102 transformant en d’autres types de CoV. Par exemple, les membres d'une communauté d’apprenants peuvent émigrer de l’espace virtuel institutionnel géré par l'enseignant vers un autre espace plus informel pour continuer à échanger même après que le délai officiel de leur communauté soit fini, mais cette fois-ci d’une manière spontanée et libre (Lamy, 2011 ; Liaw et English, 2013)

L’espace : les communautés en ligne s’organisent autour d'espaces virtuels qui

permettent les échanges malgré la distance physique qui sépare les membres. Dillenbourg et

al. (op.cit.) attribuent deux fonctions à l’espace. Premièrement, il permet de délimiter les

frontières de la communauté, donc de distinguer « ceux qui sont dehors et ceux qui sont dedans ». Deuxièmement, il permet de fournir un contexte communicationnel dans la mesure où chaque espace virtuel est souvent lié à des pratiques sociales conventionnelles. Selon Marcoccia (2001) la délimitation de l’espace contribue ainsi à l’émergence du sentiment d'appartenance. Dans le tableau suivant, nous présentons les indicateurs définis par différents auteurs que nous avons pu repérés dans les recherches scientifiques :

Auteur(s) Caractéristiques/Indicateurs de la constitution d’une CoV Dejean-Thircuir

(2008)

Dévoilement de soi (l'univers, les émotions, l'humour),

Gestion des conflits, partage de normes et construction d'un code commun (attachement aux rituels d'interaction, traces de la construction d'un langage et d'un code communs)

Dillenbourg et al. (2003)

Interdépendance et implication ; micro-culture (valeurs, codes, rites, règles conversationnelles, pratique) ; organisation sociale ; sélection spontanée et croissance organique ; espace ; longévité.

Marcoccia (2001)

sentiment d'appartenance des membres, possibilité pour les membres de construire leurs identités dans la communauté, importance de la dimension relationnelle des échanges, engagement réciproque des membres, partage des valeurs et des finalités du groupe,émergence d'une histoire commune, durée des échanges, existence de principes de pilotage des comportements des membres du groupe et de mécanismes de résolution de conflit dans le groupe, réflexivité du groupe.

Wenger et al. (2002) Engagement mutuel, entreprise commune, un répertoire partagé.

Tableau 14 : Récapitulatif des indicateurs de la constitution d’une communauté virtuelle.

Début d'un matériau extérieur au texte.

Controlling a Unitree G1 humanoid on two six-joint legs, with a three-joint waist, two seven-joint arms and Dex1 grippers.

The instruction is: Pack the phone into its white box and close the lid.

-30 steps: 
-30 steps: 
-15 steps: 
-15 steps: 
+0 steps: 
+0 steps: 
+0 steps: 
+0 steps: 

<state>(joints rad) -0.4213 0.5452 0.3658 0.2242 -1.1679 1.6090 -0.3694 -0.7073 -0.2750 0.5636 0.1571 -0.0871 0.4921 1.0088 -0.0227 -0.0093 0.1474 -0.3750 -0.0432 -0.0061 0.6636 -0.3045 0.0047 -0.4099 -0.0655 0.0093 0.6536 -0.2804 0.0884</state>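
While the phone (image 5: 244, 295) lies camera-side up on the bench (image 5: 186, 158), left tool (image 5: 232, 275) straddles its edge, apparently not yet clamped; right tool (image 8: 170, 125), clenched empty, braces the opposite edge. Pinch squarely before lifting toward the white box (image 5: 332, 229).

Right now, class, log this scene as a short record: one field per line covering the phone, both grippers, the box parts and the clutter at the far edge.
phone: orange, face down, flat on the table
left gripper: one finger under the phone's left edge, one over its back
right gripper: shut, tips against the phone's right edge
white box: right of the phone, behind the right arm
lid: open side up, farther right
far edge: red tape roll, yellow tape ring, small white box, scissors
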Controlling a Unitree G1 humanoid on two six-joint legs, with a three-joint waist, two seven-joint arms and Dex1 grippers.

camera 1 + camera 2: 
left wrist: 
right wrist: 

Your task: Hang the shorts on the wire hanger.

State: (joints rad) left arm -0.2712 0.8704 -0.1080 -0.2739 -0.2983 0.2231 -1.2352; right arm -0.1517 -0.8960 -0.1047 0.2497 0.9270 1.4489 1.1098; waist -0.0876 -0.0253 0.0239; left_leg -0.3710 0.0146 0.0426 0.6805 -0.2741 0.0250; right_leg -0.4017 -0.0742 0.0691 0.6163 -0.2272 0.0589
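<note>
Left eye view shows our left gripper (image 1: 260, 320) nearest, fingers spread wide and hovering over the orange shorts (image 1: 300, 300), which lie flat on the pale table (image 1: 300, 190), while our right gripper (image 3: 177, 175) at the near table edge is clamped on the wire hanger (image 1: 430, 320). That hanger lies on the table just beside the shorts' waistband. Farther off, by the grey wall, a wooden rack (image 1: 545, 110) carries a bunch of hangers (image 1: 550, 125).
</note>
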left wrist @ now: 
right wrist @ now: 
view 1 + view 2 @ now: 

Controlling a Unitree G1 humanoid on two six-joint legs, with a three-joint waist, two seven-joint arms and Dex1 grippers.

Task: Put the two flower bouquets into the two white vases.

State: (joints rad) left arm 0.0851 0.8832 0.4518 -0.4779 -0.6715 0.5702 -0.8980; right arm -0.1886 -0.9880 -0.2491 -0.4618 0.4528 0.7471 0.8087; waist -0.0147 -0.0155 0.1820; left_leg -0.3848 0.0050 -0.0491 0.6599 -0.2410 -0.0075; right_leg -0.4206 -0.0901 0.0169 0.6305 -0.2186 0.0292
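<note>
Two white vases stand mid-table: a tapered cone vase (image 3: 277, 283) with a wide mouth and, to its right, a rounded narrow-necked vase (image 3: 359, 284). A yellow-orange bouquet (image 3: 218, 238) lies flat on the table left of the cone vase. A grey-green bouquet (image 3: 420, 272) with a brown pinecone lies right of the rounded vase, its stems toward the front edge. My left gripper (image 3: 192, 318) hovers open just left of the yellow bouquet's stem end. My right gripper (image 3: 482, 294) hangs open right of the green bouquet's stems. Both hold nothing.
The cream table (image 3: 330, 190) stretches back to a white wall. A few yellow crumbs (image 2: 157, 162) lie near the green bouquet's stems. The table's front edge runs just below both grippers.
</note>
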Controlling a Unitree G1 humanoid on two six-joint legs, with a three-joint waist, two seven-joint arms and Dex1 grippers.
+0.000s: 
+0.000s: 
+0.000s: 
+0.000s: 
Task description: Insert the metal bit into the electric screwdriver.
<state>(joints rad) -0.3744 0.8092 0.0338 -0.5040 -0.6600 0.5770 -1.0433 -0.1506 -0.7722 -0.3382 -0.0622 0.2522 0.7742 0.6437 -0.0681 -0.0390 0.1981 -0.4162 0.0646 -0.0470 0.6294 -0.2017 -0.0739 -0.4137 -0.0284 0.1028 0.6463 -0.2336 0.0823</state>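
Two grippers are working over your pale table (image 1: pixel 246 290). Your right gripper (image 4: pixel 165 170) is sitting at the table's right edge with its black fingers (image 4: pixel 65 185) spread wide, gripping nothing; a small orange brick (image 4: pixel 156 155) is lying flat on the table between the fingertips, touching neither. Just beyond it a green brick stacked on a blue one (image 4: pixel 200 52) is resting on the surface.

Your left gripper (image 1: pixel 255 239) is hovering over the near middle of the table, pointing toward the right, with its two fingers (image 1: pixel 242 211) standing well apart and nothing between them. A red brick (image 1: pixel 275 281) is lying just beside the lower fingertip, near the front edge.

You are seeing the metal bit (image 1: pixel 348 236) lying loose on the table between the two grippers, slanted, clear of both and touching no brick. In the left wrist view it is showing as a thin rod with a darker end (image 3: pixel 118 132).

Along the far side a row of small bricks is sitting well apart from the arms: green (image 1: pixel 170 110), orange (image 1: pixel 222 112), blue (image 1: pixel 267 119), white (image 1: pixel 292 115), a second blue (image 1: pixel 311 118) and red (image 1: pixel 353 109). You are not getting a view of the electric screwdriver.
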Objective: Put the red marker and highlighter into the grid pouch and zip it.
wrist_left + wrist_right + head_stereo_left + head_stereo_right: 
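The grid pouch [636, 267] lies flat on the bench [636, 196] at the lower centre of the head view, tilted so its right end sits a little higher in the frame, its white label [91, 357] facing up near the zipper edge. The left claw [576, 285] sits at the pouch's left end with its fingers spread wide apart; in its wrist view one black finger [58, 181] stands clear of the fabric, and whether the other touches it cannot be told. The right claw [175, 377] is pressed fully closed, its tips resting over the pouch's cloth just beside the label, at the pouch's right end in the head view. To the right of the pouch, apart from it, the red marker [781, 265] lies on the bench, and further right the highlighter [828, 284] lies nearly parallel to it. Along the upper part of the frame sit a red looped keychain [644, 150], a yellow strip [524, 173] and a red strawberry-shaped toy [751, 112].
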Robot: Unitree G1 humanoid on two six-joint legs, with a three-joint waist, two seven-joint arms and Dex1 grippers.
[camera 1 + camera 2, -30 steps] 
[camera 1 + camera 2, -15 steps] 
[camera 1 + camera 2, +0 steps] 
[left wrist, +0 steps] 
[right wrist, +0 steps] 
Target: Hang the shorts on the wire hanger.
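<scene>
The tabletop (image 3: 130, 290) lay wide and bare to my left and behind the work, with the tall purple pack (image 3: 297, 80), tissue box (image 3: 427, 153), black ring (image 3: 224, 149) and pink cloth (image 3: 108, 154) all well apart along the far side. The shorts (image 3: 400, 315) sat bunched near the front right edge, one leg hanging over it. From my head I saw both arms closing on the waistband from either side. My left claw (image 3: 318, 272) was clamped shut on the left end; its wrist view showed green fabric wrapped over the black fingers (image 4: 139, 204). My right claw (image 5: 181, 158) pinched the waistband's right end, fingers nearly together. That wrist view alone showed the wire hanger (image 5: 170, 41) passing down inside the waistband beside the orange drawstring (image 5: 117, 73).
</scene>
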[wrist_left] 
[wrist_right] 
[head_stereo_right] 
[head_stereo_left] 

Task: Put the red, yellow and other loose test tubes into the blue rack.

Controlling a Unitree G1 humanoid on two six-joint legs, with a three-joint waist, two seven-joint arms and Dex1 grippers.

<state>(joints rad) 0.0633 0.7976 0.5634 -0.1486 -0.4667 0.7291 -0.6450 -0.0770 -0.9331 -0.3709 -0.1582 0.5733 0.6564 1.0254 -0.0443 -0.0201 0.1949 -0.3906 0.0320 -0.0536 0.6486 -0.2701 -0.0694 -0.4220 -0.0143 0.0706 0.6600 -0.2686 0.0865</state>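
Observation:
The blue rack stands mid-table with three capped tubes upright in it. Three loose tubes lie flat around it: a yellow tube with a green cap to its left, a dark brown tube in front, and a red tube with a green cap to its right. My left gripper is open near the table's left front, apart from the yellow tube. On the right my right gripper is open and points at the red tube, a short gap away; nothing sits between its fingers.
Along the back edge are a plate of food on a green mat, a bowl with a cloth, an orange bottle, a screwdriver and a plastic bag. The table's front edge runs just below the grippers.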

Bien que ces différentes caractéristiques offrent un cadre afin d’étudier la constitution des communautés, Parks (2011) pense que certaines de ces spécificités sont difficiles à repérer directement. Il propose, donc, une approche alternative basée sur l’étude des affordances sociales rendant possible la constitution d’une communauté virtuelle. Par affordances sociales

103 l’auteur entend : «the possibilities for action that are called forth by a social technology or environment. Thus, pencils "call forth" writting ; telephones call forth talking ; and photocopier stations in offices call forth informal interaction among the employees who gather around them » (p.109). L’auteur définit trois types d’affordances sociales disponibles sur MySpace : affordances d’adhésion ; affordances d’expression personnelle et affordances de connexion. Les affordances d’adhésion concernent le type du profil de la personne public/ semi- public et la date de sa dernière connexion. Les affordances d’expression personnelle concernent la personnalisation du profil à travers des thèmes disponibles sur le réseau socionumérique et la présence, ou non, d’une photo personnelle. Quant aux affordances de connexion, elles concernent le nombre d’amis et le nombre de commentaires reçus. Selon cet auteur, la présence de ces différentes catégories d’affordances sociales favoriserait le sentiment d’appartenance communautaire. Dans cette même étude, Parks a défini deux degrés d’engagement vers une communauté : faible et fort. Le fort degré d’engagement implique : une dernière connexion de moins de 7 jours, avoir au moins 10 amis, avoir reçu au moins 10 commentaires et avoir une photo personnelle sur le profil. Tandis que le faible degré d’engagement implique : une dernière connexion de moins de trois mois, avoir au moins deux amis, avoir reçu au moins deux commentaires, et avoir une photo personnelle. Parmi l’échantillon de son étude (1500 profils) 16,5% des personnes manifestent un faible degré d’engagement et seulement 13.5% répondent aux critères de fort degré d’engagement.